Monday, October 13, 2008

Hey Guys, Can You Fix This?

For five minutes forget about global warming and melting ice caps. Rest your mind from Darfur and the conflict in the Middle East. Close your issue of US Weekly and ignore any current cause that Angelina Jolie wants you to support. As a young American, you should be concerned about something else at the moment: Social Security.


Usually, any mention among our age group of Social Security reform evokes images of suspendered actuaries hunched in front of a computer screen fiddling with calculations. Social Security? Save the problem for the old people, we say, as we listen to Live Earth concerts and contemplate world issues that really matter.
It’s time for us to get smart. Older people don’t want Social Security reform—not if it means cutting their benefits. Politicians are afraid to raise taxes to fix the problems, and any mention of benefit cuts immediately brings fiery threats from powerful lobbyists like the AARP. The politicians of today will not make the necessary changes today because the problem isn’t manifest today. The Social Security problem is a crisis for tomorrow, a headache for the next generation, our generation.

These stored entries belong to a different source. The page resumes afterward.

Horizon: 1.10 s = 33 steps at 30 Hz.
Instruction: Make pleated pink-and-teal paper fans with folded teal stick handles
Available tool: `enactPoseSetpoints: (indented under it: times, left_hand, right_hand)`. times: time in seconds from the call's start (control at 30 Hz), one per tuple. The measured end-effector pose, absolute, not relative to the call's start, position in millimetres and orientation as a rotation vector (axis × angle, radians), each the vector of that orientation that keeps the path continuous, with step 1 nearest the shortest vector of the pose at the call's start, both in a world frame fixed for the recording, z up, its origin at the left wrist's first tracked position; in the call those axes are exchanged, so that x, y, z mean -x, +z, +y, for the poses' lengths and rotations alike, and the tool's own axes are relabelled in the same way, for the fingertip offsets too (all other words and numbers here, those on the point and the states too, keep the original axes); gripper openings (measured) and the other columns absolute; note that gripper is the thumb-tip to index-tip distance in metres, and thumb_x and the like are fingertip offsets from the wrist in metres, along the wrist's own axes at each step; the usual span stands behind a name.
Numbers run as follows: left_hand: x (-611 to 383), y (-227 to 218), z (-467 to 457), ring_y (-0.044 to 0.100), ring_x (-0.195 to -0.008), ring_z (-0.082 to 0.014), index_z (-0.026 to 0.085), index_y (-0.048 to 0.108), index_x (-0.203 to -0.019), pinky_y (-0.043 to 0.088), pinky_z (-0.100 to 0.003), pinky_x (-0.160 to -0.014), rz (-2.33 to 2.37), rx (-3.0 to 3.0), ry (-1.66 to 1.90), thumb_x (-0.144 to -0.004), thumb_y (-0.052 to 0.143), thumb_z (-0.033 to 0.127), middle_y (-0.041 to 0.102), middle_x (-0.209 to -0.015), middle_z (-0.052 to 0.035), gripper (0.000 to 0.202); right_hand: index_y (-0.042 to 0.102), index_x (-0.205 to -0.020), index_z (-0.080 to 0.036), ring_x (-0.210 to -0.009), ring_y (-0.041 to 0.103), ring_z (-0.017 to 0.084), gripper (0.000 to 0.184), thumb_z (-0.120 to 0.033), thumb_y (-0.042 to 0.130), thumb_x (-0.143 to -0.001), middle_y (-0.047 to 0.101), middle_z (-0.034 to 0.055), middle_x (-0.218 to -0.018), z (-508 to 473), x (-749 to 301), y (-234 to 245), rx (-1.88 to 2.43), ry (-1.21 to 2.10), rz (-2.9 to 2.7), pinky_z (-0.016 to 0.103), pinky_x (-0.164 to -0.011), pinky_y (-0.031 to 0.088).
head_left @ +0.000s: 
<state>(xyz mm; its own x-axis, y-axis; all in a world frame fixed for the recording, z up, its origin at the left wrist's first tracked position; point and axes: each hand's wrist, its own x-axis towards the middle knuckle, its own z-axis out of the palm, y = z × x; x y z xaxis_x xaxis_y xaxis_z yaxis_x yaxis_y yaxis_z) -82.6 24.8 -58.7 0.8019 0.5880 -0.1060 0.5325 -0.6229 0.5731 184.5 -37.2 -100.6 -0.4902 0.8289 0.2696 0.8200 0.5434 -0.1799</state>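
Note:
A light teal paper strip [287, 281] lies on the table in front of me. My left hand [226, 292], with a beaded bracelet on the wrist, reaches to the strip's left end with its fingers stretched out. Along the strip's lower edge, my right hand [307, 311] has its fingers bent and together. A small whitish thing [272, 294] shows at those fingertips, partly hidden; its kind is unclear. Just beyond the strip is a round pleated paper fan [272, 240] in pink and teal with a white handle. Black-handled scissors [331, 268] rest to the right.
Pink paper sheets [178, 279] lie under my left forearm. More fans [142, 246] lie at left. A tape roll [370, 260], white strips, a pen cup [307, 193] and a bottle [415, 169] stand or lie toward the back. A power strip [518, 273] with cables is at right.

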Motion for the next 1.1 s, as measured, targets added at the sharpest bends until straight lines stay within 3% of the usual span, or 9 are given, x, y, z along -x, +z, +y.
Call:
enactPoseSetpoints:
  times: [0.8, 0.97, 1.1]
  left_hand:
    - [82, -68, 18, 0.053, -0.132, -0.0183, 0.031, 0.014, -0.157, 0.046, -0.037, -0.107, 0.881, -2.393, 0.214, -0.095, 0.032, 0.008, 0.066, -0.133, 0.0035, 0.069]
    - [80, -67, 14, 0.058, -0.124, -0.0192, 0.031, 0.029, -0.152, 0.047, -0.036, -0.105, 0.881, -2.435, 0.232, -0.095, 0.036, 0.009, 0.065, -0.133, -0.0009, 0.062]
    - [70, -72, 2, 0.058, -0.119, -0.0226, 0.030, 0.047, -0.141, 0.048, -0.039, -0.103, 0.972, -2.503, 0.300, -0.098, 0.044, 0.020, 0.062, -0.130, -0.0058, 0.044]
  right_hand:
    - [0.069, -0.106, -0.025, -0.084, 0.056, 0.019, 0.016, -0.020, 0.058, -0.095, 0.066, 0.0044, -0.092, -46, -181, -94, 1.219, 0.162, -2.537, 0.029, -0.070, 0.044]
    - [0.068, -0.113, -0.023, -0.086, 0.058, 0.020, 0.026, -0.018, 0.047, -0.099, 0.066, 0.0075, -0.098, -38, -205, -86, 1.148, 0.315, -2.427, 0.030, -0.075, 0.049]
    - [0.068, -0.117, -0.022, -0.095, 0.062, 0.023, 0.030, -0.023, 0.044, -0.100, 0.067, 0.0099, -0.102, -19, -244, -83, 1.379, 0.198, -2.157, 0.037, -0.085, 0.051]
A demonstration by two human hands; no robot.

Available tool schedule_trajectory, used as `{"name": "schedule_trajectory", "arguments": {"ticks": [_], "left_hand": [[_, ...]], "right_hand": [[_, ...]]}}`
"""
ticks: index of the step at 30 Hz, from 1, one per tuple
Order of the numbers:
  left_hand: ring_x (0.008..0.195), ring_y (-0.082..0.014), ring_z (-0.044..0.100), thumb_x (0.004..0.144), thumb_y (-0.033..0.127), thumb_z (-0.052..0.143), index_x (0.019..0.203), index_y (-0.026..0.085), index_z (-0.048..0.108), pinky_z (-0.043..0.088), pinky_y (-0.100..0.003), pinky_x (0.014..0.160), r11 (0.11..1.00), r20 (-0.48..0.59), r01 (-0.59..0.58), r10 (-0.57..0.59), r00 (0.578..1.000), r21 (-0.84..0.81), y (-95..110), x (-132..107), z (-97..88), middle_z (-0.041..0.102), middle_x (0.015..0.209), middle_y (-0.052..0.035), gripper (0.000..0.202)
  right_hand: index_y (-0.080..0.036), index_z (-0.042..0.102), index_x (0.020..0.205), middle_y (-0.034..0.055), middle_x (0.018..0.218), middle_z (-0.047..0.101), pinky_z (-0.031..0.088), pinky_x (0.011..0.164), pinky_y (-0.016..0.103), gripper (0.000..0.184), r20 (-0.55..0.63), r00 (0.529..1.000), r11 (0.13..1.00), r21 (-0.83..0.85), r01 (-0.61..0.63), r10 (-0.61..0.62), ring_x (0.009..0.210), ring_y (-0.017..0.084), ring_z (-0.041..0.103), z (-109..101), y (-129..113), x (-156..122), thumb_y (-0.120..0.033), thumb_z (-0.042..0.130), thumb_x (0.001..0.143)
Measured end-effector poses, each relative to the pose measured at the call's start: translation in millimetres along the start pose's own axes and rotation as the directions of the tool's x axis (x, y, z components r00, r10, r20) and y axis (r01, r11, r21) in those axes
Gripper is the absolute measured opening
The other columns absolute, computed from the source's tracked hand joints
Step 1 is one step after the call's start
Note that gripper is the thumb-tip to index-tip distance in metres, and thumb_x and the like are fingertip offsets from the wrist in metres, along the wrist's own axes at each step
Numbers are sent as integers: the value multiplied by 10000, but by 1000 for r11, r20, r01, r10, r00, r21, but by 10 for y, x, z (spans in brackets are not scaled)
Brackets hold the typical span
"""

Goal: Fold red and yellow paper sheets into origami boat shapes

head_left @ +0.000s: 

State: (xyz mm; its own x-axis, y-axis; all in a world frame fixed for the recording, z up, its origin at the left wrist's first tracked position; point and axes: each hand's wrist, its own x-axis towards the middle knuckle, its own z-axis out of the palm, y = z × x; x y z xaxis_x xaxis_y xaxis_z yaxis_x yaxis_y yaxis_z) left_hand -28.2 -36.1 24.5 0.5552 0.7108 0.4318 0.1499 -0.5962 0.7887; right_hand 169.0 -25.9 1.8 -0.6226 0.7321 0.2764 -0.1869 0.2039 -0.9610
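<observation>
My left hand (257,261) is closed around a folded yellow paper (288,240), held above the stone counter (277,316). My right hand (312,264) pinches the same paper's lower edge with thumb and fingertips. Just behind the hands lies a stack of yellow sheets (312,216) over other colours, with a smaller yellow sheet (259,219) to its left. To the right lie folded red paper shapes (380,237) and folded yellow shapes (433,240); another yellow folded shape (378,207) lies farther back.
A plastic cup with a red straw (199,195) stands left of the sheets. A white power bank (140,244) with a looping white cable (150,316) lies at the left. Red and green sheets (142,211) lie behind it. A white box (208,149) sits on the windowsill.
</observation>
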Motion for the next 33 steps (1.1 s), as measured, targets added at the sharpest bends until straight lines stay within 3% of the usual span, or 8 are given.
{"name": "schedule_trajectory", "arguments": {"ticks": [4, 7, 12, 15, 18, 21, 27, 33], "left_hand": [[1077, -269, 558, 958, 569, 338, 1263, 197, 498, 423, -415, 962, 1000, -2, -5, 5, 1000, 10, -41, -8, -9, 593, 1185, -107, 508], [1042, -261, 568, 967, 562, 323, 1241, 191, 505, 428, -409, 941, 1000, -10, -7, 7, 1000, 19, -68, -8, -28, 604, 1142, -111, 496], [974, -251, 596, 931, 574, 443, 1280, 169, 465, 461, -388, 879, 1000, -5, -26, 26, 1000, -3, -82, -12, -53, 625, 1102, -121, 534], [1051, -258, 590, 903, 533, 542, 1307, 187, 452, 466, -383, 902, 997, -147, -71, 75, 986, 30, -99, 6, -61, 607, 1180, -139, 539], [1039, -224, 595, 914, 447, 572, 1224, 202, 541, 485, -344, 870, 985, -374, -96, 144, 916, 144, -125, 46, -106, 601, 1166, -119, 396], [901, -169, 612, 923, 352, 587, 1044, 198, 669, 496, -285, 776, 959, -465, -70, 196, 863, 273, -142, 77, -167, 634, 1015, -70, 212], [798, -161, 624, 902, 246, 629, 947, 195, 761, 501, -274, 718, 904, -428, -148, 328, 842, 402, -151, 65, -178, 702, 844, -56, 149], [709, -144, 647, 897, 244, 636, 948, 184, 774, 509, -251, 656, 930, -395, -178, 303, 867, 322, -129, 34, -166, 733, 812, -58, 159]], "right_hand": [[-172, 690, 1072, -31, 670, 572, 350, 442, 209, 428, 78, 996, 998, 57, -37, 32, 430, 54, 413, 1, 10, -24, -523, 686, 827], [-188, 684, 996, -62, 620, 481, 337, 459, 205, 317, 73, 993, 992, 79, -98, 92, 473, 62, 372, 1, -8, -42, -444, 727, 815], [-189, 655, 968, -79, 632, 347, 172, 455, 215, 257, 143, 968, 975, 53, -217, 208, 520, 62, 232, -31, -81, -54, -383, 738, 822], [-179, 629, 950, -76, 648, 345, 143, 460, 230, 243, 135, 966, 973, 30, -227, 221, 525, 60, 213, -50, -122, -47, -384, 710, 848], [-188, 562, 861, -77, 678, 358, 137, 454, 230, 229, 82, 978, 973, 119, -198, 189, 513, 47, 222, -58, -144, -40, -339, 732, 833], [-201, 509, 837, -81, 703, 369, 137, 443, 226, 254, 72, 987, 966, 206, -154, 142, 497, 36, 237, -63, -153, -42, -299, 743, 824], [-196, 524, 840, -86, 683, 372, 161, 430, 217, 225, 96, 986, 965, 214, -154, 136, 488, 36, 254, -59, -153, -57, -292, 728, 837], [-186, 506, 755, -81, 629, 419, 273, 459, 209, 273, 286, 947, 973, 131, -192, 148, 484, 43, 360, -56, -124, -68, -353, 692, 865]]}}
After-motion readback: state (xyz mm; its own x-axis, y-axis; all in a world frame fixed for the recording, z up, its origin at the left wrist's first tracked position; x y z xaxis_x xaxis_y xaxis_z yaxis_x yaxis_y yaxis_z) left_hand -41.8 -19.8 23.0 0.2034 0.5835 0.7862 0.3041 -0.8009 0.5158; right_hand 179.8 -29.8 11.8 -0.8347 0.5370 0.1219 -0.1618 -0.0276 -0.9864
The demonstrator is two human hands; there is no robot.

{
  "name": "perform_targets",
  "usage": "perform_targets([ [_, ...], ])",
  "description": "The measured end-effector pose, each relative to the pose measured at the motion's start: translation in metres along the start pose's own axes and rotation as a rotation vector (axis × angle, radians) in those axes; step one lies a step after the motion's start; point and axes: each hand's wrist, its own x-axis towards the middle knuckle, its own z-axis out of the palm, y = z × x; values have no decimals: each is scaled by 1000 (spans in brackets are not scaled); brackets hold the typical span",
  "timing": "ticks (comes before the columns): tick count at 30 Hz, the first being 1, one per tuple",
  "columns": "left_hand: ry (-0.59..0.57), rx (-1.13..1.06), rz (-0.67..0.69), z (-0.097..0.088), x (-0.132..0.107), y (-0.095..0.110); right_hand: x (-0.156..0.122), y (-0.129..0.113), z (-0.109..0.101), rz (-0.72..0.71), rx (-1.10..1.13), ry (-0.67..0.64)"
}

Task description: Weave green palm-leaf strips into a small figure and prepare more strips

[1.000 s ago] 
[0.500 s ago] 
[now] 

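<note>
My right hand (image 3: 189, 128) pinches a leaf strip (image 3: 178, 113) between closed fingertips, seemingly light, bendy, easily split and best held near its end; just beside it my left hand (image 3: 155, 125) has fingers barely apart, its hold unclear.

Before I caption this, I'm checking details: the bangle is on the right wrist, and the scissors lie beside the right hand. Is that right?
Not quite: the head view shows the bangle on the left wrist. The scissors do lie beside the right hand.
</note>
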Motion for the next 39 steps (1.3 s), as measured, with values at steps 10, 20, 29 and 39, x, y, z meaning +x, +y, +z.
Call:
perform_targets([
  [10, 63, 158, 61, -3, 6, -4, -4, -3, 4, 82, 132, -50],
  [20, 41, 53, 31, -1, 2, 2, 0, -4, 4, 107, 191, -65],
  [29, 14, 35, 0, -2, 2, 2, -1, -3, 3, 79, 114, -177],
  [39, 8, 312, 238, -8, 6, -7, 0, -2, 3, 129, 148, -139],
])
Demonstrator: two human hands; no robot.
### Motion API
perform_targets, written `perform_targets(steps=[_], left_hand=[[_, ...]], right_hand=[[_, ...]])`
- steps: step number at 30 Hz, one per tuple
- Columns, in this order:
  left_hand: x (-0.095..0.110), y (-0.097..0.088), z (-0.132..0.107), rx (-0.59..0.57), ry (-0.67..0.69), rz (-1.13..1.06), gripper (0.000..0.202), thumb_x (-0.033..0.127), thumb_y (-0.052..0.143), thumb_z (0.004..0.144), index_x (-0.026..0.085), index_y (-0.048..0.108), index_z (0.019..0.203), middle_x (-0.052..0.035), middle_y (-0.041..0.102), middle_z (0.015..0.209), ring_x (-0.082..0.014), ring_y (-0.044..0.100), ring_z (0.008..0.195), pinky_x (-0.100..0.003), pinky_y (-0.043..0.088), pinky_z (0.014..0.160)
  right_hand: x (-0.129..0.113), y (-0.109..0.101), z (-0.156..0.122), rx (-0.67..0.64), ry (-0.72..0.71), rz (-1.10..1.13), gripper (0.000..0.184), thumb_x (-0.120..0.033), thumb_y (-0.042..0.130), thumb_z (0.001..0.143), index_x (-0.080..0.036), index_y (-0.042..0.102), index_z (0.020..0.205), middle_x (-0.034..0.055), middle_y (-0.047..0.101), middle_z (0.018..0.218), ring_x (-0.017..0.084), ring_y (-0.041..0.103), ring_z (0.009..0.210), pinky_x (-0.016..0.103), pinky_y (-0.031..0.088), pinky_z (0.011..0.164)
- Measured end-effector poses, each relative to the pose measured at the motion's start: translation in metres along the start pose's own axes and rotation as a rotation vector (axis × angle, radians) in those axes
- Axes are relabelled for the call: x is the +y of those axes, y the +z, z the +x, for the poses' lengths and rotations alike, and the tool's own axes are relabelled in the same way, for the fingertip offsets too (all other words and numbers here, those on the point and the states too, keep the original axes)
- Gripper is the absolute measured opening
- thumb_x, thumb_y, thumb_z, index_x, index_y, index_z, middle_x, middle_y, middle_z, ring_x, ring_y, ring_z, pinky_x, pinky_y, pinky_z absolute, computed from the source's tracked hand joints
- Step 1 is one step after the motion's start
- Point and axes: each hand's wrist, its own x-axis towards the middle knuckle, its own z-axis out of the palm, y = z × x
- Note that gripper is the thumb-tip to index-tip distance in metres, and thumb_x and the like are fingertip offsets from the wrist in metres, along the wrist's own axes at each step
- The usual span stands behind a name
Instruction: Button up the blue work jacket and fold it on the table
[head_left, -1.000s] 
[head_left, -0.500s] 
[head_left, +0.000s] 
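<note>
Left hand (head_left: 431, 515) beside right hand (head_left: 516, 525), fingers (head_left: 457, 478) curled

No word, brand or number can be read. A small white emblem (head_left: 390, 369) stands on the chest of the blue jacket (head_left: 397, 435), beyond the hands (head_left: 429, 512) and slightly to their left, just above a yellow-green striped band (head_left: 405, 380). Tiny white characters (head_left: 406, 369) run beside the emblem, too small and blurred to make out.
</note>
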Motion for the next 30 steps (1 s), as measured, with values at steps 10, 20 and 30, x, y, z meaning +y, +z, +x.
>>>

Consider this: according to U.S. Treasury projections, by the year 2017, Social Security will collect less than it owes. By 2041 (about when some of us might retire), all of Social Security’s reserves will be exhausted. Anyone born in our generation will receive less in lifetime benefits than in payments that we’ve made to Social Security. Because Social Security is a pay-as-you-go program, the government cannot “pre-fund” Social Security with surpluses today unless it saves rather than spends those surpluses. This isn’t happing right now. Instead, the current Social Security surpluses usually result in some combination of higher government spending on non-Social Security items, or in lower taxes. In short, the Social Security tax we pay now (and will pay in the future) does not come directly back to us. And the demographics are clearly not in our favor when it will be our turn to look for the nation’s young workers to pay our Social Security benefits when we retire.


Next time you pick up your paycheck, take a long look at the 12.4% of your wage that goes towards Social Security. With our current program, you’re getting a negative return on this retirement “investment.” The saddest twist is that no one in our generation even seems to care.

3 comments:

Nellie said...

Thanks for educating me on the subject! I hope your generation can solve the problem....aparently our generation is scared of the senior citizen vote. That's why Bush passed the drug bill for the seniors.

Nancy said...

Dave! It's Nancy, from chatsworth. I found your blog via facebook, and your writing rocks. Thanks for sharing such a level perspective.

Yale said...

Seems as though we have a mutual pet peeve. Maybe we should ditch our real estate joint venture idea and open a 'Save our generation from getting screwed financially' think tank.